Overall, Berkshire Hathaway HomeServices is a good option for new agents looking for a traditional brokerage with training and mentorship programs, access to a network of real estate professionals, and brand recognition. However, agents should be aware of the commission split plans and fees, and consider how these factors align with their preferences. Experienced agents may find the commission splits less favorable compared to other brokerages.

Redfin

Agent Split:

  • Redfin is not a traditional brokerage and does not offer a commission-based compensation model.
  • Redfin agents are full-time employees who receive a salary and benefits.
  • The median agent salary, including bonuses and Redfin stock, was $112,200 in 2020.
  • The average Redfin agent salary is currently $73,061 per year, but it varies based on the market and experience.
  • Redfin bonuses are based on reaching certain professional goals.
  • Agents who achieve these goals earn higher base salaries.
  • Redfin offers full-time employees a healthcare package, paid leave, parental leave, a 401(k), and the opportunity to buy Redfin stock.
  • Redfin pays out $20,000 in bonuses to each agent yearly.

Fees:

  • Redfin does not charge any fees.

Pros:

  • Technology-powered brokerage providing a steady income for new agents.
  • Access to a large network of real estate professionals.
  • Well-known brand with a reputation for innovation.
  • Offers tools and resources to help agents grow their business.
  • Redfin agents work in a team, so they are not responsible for marketing, paperwork, and legal aspects.

Cons:

  • Not suitable for agents who prefer commission-based compensation.
  • Agents may be limited to the projects assigned by the company.
  • Redfin is a relatively new brokerage, so it may not have the same level of brand recognition as more established brokerages.
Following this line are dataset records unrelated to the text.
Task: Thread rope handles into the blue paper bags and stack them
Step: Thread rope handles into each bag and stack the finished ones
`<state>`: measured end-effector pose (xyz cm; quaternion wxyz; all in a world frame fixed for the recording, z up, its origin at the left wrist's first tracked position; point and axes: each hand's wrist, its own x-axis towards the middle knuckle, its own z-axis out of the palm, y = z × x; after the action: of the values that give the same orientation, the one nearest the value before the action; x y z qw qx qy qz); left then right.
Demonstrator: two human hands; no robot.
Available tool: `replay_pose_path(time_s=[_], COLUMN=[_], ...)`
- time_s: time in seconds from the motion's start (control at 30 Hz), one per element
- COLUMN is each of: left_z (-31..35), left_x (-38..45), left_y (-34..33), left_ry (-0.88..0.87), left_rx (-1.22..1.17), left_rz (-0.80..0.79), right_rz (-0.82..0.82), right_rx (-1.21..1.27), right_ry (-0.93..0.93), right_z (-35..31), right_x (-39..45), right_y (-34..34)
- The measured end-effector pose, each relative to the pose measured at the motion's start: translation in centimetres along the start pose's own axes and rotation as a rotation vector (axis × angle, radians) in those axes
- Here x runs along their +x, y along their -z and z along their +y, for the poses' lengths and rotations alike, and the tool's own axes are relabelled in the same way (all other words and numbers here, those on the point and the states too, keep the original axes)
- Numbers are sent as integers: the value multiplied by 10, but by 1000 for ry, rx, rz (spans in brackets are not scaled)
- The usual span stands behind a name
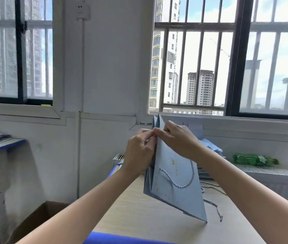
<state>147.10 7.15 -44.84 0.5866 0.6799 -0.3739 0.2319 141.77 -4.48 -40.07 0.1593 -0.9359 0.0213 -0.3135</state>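
Currently, left hand [139, 152] and right hand [176, 138] pinching the blue paper bag [176, 191] top edge, apparently on the rope handle [176, 182], bag bottom corner resting on table [136, 213], loose ropes [213, 205] lying just beside.

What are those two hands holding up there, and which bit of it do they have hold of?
Both the left hand and right hand pinch the blue paper bag at its top edge, fingertips meeting there; its bottom rests on the table.

The light wooden desk [139, 213] with a blue edge has loose twisted ropes [215, 206] lying on it at the right, a pile of flat blue bags [210, 148] at the back, and one corner of a held blue bag [178, 191] touching it.
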Motion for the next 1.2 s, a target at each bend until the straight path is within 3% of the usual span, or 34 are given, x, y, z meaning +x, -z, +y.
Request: replay_pose_path(time_s=[0.17,0.33,0.5,0.87,1.2], left_z=[0,1,-2,-3,-3], left_x=[4,16,23,27,22], left_y=[-1,-8,-7,-7,-6], left_ry=[-41,9,31,29,70], left_rx=[52,257,388,515,475], left_rz=[-25,-8,-38,-124,-91], right_rz=[-187,-146,-160,-77,-78], right_rx=[90,-69,-41,-78,122], right_ry=[-28,-27,-16,16,-82], right_z=[-4,-6,1,6,7], right_x=[-3,0,1,1,2], right_y=[18,17,13,9,9])
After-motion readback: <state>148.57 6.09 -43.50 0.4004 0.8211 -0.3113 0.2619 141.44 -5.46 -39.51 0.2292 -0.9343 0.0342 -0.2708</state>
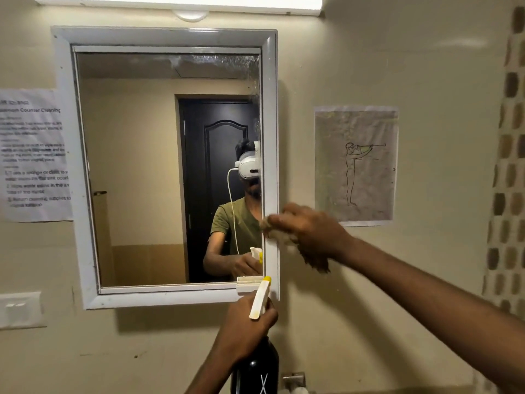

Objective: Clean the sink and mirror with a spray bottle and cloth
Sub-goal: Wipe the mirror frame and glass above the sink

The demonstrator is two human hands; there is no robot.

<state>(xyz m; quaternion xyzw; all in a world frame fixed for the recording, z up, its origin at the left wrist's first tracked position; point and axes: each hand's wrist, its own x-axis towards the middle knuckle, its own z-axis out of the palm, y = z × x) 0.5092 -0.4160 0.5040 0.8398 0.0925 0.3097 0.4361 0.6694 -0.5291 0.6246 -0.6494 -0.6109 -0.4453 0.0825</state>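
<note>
A white-framed mirror (159, 172) hangs on the beige wall, its glass smeared along the top and right edge. My right hand (309, 228) holds a brown cloth (315, 258) against the mirror's right frame, about two thirds of the way down; the hand is motion-blurred. My left hand (244, 328) grips a black spray bottle (255, 368) below the mirror's lower right corner. Its white trigger head with a yellow nozzle (260, 298) points up towards the frame. The sink is out of view.
A printed instruction sheet (34, 155) is taped left of the mirror and a line-drawing poster (356, 166) to its right. A white switch plate (20, 309) sits at lower left, a metal fixture (294, 379) at the bottom, patterned tiles (508, 166) at far right.
</note>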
Overall, Redfin is a good option for new agents seeking a steady income and a technology-powered brokerage with access to a network of real estate professionals. However, agents should be aware that Redfin does not offer a commission-based compensation model, and they may have limited flexibility in choosing their projects. Additionally, as Redfin is relatively new, it’s essential to research the company culture and support offered by specific locations before making a decision.

Conclusion

In conclusion, selecting the right brokerage is pivotal for new real estate agents. Our guide has delved into the top 10 options for best real estate brokerage for new agents, weighing peer reviews, training, support, and commission structures. We’ve also outlined the pros and cons to assist you in making an informed choice. Whether you prefer tradition or tech-driven, we hope this information aids your decision-making. Remember, thorough research and thoughtful consideration are key to a successful real estate career.